February 3, 2007

History Lesions

When there was no Israel, the Holocaust served political purposes for Zionists in Palestine. Since 1948 the Holocaust has continued to evolve beyond historical truth, a trope-set circulating through the collective. It can be continuing proof of the Diaspora's disastrous fate, the Warsaw Ghetto Uprising's symbolic martyrdom, or the rhetorical punch for describing Israel's worldly relations. Almost always it is a compulsive combining of eternal victimization and the moral imperative of a secure future: "never again." That imperative suspends the ethical in the name of self-defense and as real threats grow, so too the metaphorics of that which happened.

For example, last month in the Jerusalem Post, Israeli historian Benny Morris turned the language of history into the spur of prophecy. In his promise of the nuclear annihilation planned by Iran, an end that will happen, Morris uses the Holocaust to forecast something far worse. He casts those old European atrocities as more intimate and "tactile," somehow humanly quaint compared to the "impersonal" disaster that will rain down from the morning blue skies above the desert. In other words, this time, the enemy's weapons cannot be seen, deciphered, or resisted. Disaster is everywhere, always, and perpetual.

The texture of his rant may borrow from familiar fears, but could not be further from sharing the critical spirit shown by Adorno's comment that "The horror of our day has arisen from intrinsic dynamics of our own history; it cannot be described as exceptional. And even if we do think of it as an exception and not the expression of a trend--although this latter is not implausible, given that the atom bomb and the gas chamber have certain catastrophic similarities--to do so is somehow absurd in the light of the scale of the disaster" (History and Freedom).

On the contrary, Morris's apocalyptic talk seems like a plea to escape from history by leaping into a new future. It is meant, if it can be said to have any meaning whatsoever, to shame Israeli leaders into the dream of a pre-emptive elimination of the Iranian threat (Iranian in name only since the flight of those coming missiles has been traced not by the politics of today but a veritable universe of antisemitism, including what he sees as the Western "demonization" of Israel). Given the nation's isolation and vulnerability, will its leaders protect its citizens through its own rightful use of a nuclear strike, or simply let the Jews of Israel be vaporized like lambs in the pasture? Morris pokes with another prediction: "Israel will prove unequal to the task, like a rabbit caught in the headlights of an onrushing car. Last summer, led by a party hack of a prime minister and a small- time trade unionist as defense minister, and deploying an army trained for quelling incompetent and poorly armed Palestinian gangs in the occupied territories and overly concerned about both sustaining and inflicting casualties, Israel failed in a 34-day mini-war against a small Iran-backed guerrilla army of Lebanese fundamentalists (albeit highly motivated, well- trained and well- armed). That mini-war thoroughly demoralized the Israeli political and military leaderships."

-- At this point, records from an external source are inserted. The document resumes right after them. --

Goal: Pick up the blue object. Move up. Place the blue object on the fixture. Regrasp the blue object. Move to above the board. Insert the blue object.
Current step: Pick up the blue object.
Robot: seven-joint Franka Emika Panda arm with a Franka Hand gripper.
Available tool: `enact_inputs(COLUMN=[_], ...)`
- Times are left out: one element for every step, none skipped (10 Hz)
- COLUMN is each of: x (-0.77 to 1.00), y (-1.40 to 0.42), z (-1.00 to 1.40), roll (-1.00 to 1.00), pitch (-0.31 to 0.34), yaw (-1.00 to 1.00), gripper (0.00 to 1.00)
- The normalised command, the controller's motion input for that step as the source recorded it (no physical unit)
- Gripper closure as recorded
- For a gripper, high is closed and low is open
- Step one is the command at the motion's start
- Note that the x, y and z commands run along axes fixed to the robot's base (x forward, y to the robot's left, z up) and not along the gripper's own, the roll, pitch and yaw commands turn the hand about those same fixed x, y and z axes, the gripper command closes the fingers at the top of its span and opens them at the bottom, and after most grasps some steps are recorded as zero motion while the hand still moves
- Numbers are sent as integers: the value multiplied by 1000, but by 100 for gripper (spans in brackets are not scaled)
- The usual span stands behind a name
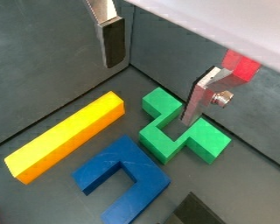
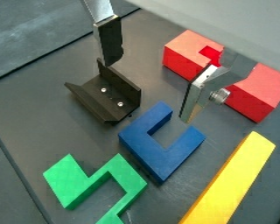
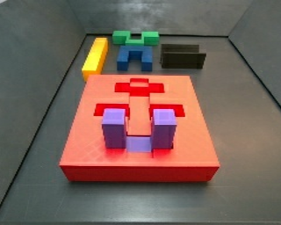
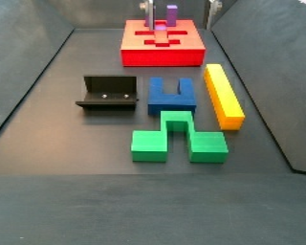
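Observation:
The blue object [image 2: 143,140] lies flat on the dark floor, between the black fixture [image 2: 105,94] and the yellow bar [image 2: 236,179]. It also shows in a wrist view [image 1: 112,163] and in both side views [image 3: 134,58] [image 4: 172,99]. The fixture [image 4: 107,93] stands empty beside it. The red board [image 3: 96,123] [image 4: 163,57] holds a purple U-shaped block [image 3: 131,134]. My gripper [image 1: 152,86] [image 2: 150,86] hangs open and empty, well above the floor between the blue object and the board. Its silver fingers [image 2: 109,39] hold nothing.
A green block [image 4: 175,139] lies next to the blue object's bridge, also in a wrist view [image 1: 178,131]. The long yellow bar [image 4: 224,94] lies along the blue object's other side. Grey walls enclose the floor.

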Motion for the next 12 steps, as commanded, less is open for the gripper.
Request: enact_inputs(x=[0,0,280,586,671,657,631,569,471,346,231,54], y=[0,-37,-189,-297,-386,-417,-380,-403,-311,-137,0,0], z=[0,0,-40,-80,-54,-40,-49,-43,-89,-111,-154,-223], roll=[0,13,86,63,107,100,54,69,-10,-170,-250,-254], pitch=[-7,0,33,47,73,76,61,64,51,-9,-90,-169], yaw=[0,0,-11,-111,-114,-111,-117,-226,-431,-357,-251,-149], gripper=[0,0,0,0,0,0,0,0,0,0,0,0])
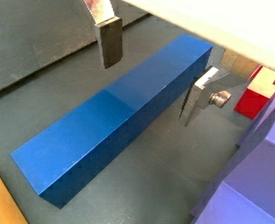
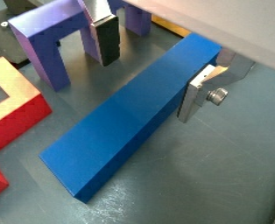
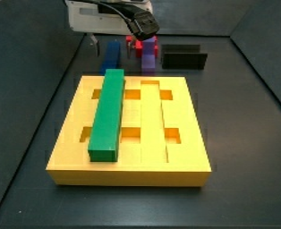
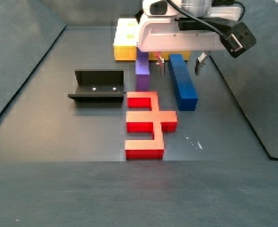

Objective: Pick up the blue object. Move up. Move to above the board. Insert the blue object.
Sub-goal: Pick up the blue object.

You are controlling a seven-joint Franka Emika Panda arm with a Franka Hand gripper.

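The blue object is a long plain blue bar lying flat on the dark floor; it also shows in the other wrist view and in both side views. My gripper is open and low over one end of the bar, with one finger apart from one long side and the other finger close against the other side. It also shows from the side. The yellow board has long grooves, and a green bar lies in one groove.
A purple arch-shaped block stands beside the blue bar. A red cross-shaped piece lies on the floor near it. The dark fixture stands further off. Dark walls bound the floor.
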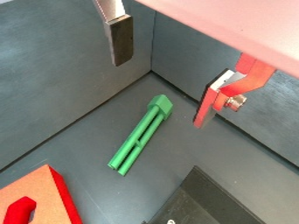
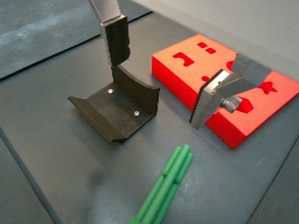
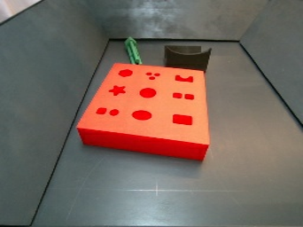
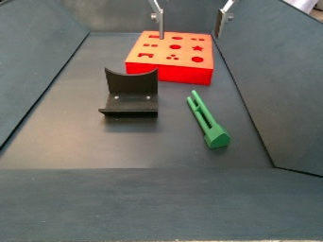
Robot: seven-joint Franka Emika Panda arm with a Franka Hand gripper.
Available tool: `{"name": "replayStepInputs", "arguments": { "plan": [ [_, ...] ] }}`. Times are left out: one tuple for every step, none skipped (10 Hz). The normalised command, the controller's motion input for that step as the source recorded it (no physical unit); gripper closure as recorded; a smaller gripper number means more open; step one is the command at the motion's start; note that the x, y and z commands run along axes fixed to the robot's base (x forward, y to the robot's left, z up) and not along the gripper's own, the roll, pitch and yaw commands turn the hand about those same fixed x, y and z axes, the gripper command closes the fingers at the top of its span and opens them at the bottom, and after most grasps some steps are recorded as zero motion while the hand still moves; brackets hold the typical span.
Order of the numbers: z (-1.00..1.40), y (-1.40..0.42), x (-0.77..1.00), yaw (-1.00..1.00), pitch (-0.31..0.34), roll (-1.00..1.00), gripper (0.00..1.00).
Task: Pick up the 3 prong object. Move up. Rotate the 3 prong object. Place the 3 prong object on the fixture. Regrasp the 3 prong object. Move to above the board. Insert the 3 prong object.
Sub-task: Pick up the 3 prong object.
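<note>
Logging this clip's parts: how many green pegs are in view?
1. The 3 prong object lies flat on the floor beside the fixture, apart from the board. The gripper hangs open above it. Nothing suggests a hidden second.

A robotics test cell is indicated: a bare dark grey floor [image 4: 76, 132] is enclosed by slanted grey walls [image 3: 71, 35], on which only a red board [image 3: 148, 102], a fixture [image 4: 130, 95] and a green 3 prong object [image 4: 206, 118] are laid out, with the gripper [image 4: 190, 9] hanging empty above the board.

no readable text, labels, brands or numbers on anything
</note>
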Motion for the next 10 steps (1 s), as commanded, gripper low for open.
{"name": "replayStepInputs", "arguments": {
  "plan": [
    [-0.04,0.03,0.00,0.00,0.000,-0.09,0.00],
    [0.00,0.01,0.00,0.00,0.000,-0.01,0.00],
    [-0.73,-0.01,-0.37,0.04,-0.266,0.05,0.00],
    [-0.82,0.11,0.00,0.51,-0.190,-0.03,0.00],
    [-0.93,0.39,-0.01,0.59,-0.161,0.01,0.00],
    [-0.89,0.25,-0.21,0.87,-0.173,0.03,0.00],
    [-0.89,0.29,-0.25,0.83,-0.187,0.03,0.00],
    [-0.99,0.58,-0.15,0.51,-0.159,0.07,0.00],
    [-1.00,0.62,0.00,0.27,-0.046,0.13,0.00],
    [-0.93,0.76,0.00,0.20,-0.007,0.15,0.00]
  ]
}}
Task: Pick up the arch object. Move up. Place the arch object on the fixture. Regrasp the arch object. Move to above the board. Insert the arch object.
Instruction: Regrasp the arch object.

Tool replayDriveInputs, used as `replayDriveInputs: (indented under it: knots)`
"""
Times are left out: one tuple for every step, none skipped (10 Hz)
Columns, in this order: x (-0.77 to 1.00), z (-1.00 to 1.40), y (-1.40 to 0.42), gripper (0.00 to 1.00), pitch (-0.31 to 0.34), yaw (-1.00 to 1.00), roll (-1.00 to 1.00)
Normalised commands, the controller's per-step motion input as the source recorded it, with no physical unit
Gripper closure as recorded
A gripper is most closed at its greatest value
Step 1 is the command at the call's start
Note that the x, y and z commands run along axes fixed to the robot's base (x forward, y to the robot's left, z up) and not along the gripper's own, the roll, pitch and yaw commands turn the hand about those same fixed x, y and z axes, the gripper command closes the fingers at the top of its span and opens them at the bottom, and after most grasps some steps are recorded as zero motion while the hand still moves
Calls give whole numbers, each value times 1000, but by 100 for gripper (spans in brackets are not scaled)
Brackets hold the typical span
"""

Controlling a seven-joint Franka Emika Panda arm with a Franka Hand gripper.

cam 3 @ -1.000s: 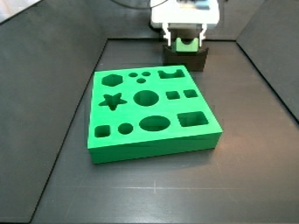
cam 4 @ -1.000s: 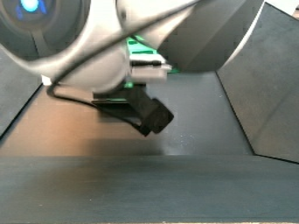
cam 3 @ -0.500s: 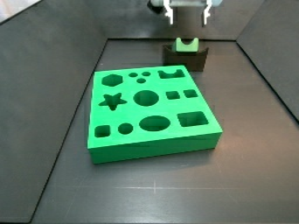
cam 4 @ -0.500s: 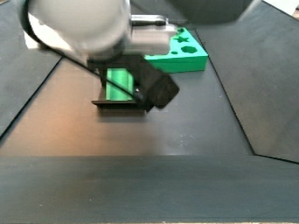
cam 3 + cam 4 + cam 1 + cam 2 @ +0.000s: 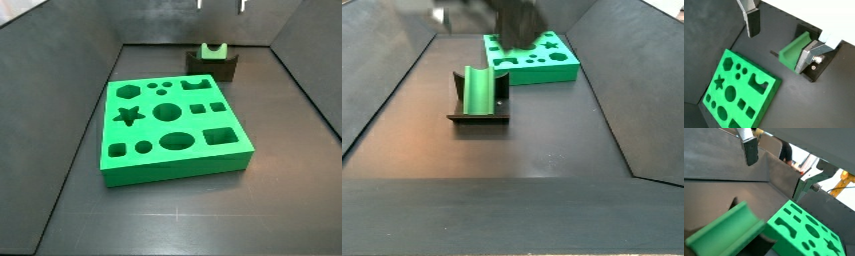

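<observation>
Lying flat on the dark floor [image 5: 174, 215]: the board [image 5: 175, 128], a big green slab, filling the middle of a side view [image 5: 532, 58] and showing star, round, square, oval and arch cutouts. Also showing in both wrist views [image 5: 739, 91] [image 5: 807, 230].

Standing just beyond the board, at about 1 o'clock from its centre in a side view: the fixture [image 5: 214, 68], a dark block, close to the board's far edge but apart from it. Appearing in a side view [image 5: 478, 116] nearer the camera than the board, at about 7 o'clock from it.

Resting on top of the fixture: the arch object [image 5: 213, 50], a small green piece, lying along the fixture's cradle [image 5: 480, 90] with its grooved side facing up. Sitting against the fixture in both wrist views [image 5: 793, 50] [image 5: 725, 228].

Hanging high above the fixture: the gripper [image 5: 221, 5], only its finger tips showing at the top edge of a side view. Spread wide and holding nothing, with one finger [image 5: 751, 19] well clear of the arch object and the other [image 5: 814, 51] off to its far side, neither touching it.
</observation>
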Motion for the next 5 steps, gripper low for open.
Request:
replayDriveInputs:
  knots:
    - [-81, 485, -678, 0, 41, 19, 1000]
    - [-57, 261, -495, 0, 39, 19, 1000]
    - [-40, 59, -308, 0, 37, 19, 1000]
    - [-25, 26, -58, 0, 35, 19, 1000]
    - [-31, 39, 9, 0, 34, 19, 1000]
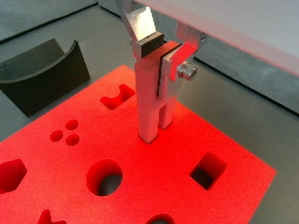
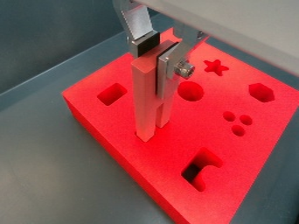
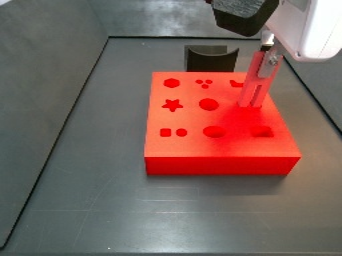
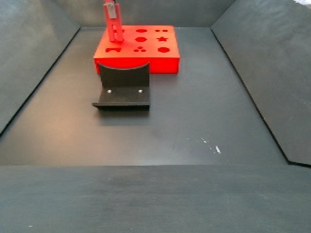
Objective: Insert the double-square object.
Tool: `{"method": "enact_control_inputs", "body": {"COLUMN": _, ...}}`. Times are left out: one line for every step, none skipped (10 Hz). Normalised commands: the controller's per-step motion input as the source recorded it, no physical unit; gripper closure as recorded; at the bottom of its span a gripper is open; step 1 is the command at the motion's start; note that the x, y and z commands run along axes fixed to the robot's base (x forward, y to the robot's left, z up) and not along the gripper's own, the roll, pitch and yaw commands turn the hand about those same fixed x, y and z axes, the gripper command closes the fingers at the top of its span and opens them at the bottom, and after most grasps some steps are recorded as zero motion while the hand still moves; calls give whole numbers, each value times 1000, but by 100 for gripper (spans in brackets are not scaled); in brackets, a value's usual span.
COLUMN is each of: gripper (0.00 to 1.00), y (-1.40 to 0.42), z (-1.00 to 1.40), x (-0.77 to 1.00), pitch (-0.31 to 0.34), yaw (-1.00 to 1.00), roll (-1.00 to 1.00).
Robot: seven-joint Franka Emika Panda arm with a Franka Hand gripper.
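My claw (image 1: 162, 54) is closed on the upper end of the double-square object (image 1: 153, 101), one silver finger (image 1: 142, 24) flat against each side, holding the pink-red peg upright over the red board (image 1: 176, 188) on the bench (image 3: 80, 200). In both wrist views its lower end meets the board's flat top (whether it truly touches I cannot tell), between the square cutout (image 2: 112, 94) and the round hole (image 2: 191, 90). The fixture (image 4: 123, 89) stands just beside the board.
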Motion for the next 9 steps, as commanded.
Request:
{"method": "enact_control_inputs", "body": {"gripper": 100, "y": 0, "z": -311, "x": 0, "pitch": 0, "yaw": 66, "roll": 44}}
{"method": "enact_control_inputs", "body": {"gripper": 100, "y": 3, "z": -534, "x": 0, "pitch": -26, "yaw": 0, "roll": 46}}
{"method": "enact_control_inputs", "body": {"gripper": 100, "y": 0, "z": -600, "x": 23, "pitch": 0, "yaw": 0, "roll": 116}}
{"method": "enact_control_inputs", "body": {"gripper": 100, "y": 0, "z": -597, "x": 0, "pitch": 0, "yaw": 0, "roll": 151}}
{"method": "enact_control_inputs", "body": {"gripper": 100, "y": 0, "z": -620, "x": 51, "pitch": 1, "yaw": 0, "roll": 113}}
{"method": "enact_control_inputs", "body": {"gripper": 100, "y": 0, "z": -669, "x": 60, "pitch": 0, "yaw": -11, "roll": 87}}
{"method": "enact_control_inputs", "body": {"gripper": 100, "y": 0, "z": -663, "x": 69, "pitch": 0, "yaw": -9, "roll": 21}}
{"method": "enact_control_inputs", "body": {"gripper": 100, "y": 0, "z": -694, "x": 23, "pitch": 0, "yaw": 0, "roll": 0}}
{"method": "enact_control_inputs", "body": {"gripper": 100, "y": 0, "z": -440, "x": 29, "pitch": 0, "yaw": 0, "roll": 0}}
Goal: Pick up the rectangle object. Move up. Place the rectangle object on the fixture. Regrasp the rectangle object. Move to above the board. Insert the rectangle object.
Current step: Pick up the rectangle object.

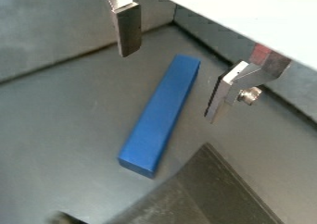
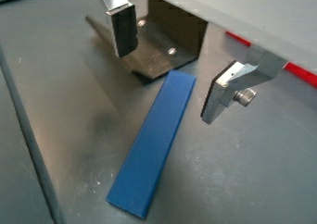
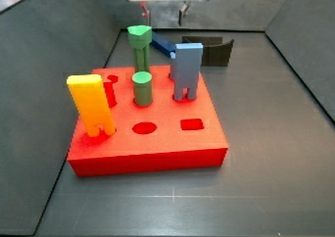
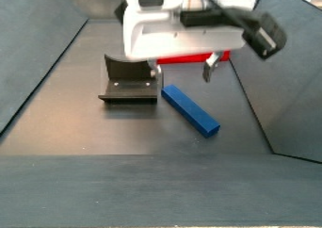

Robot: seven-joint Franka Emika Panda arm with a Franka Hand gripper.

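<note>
The rectangle object (image 1: 161,117) is a long dark blue bar lying flat on the grey floor, seen in both wrist views (image 2: 155,144) and in a side view (image 4: 189,109). My gripper (image 1: 173,68) hovers open over the bar's end nearest the fixture, with one silver finger on each side of it and nothing between them (image 2: 171,66). The black fixture (image 2: 155,43) stands just beyond that end of the bar (image 4: 126,81). The red board (image 3: 144,133) is farther on; a side view shows only a strip of it (image 4: 189,57) behind the gripper (image 4: 184,76).
The board carries a yellow peg (image 3: 92,104), two green pegs (image 3: 141,86), and a pale blue notched block (image 3: 186,70). Sloping grey walls (image 4: 51,62) enclose the floor on both sides.
</note>
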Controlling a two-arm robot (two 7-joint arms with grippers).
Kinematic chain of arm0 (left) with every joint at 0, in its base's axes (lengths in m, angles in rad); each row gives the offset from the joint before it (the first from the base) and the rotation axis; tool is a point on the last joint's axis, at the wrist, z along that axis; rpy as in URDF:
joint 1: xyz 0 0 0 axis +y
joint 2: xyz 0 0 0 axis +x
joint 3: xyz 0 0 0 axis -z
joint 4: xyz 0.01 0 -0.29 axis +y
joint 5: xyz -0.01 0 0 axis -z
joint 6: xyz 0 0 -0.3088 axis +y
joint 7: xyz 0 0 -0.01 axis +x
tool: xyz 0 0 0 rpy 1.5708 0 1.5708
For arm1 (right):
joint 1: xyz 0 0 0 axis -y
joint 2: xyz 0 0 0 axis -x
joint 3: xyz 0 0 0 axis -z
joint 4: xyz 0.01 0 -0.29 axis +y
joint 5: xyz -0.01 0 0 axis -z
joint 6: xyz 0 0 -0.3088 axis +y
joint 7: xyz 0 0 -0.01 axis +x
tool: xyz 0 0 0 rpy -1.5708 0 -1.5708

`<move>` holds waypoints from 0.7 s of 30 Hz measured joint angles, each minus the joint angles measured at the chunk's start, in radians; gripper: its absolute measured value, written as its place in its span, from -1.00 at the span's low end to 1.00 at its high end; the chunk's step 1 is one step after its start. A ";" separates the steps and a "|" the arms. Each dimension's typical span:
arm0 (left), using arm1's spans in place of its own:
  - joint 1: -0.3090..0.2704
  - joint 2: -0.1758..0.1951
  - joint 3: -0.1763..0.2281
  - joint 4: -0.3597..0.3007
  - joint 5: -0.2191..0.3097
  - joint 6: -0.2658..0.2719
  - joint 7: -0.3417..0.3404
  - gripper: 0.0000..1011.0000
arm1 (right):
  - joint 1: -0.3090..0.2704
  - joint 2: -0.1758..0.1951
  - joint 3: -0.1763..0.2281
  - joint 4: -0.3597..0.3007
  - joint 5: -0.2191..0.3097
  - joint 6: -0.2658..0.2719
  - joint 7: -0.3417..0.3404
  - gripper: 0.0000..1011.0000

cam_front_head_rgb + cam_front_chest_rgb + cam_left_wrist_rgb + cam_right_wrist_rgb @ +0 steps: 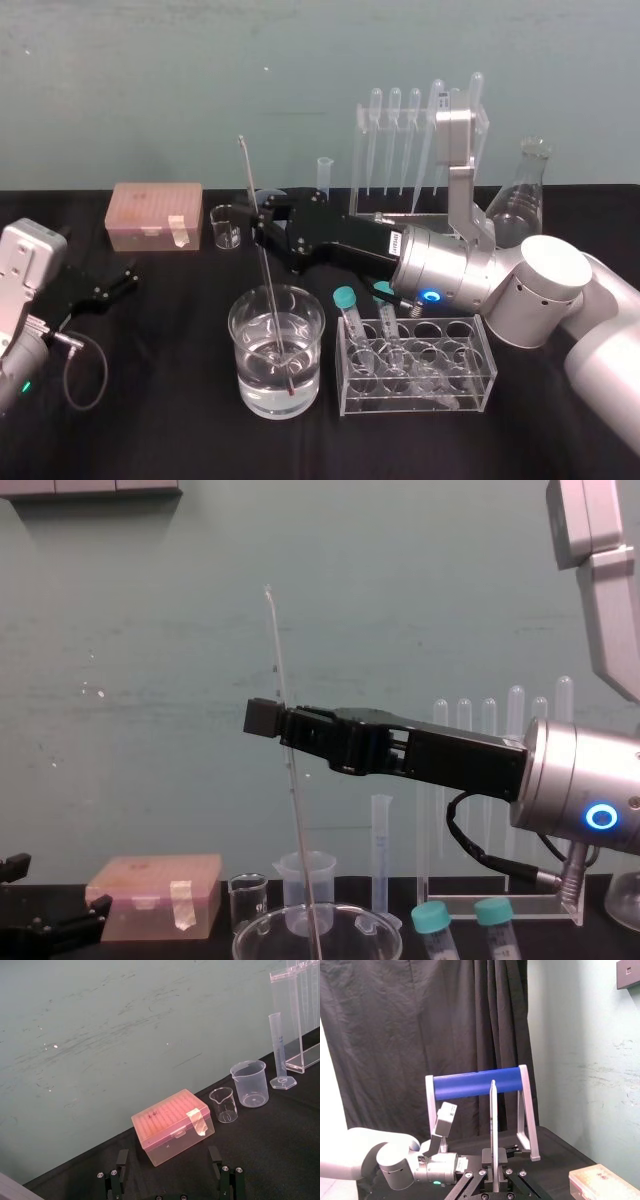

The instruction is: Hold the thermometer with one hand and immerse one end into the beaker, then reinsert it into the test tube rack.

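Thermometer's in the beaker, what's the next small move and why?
Probably raise the right gripper straight up: it grips the thermometer, whose tip sits underwater in the beaker, below the rim, so it must clear before swinging to the test tube rack. Left gripper rests open, far left.

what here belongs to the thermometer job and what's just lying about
In the job: long thin glass thermometer; wide clear glass beaker; tall clear acrylic test tube rack; black right gripper, holding the thermometer.
Lying about: pink lidded plastic box; tiny glass beaker; low rack of teal-capped tubes; conical glass flask; left gripper, parked far left.
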 joint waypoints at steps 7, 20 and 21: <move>0.000 0.000 0.000 0.000 0.000 0.000 0.000 0.99 | -0.003 -0.001 0.004 -0.003 -0.005 0.001 0.000 -0.90; 0.000 0.000 0.000 0.000 0.000 0.000 0.000 0.99 | -0.009 0.005 0.008 -0.019 -0.011 0.006 0.001 -0.90; 0.000 0.000 0.000 0.000 0.000 0.000 0.000 0.99 | -0.010 0.006 0.008 -0.021 -0.012 0.007 0.000 -0.90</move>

Idith Zertal's works help one recognize the nature of such rhetoric and the dangerous compulsions it inspires, generation to generation. From Catastrophe to Power (California, 1998) and Israel's Holocaust and the Politics of Nationhood (Cambridge, 2005) both show the intense and desperately uneven relationship between the destruction of European Jewry and Israel's emergence and continuing operation as a state. As Zertal demonstrates, an author like Morris may be shrill and quickly countered by some (as he was in subsequent editions of the Jerusalem Post), but the language spreads. Israel's Holocaust catalogs the sustaining rhetoric of "Auschwitz" with devastating clarity. It is agonizing to read, frightening to witness emerging in ever new contexts.

Reading her work helps approach the recent discourse of Israel, Iran, Holocaust denial, relentless Holocaust fears, and the mis-equation of anti-Zionism with antisemitism. One can approach without being able to calculate the spiralling effects, of course. And the closer one gets to tracing the threads of the web, the more likely one is to be ensnared in the demented and tormented conflations of past and present.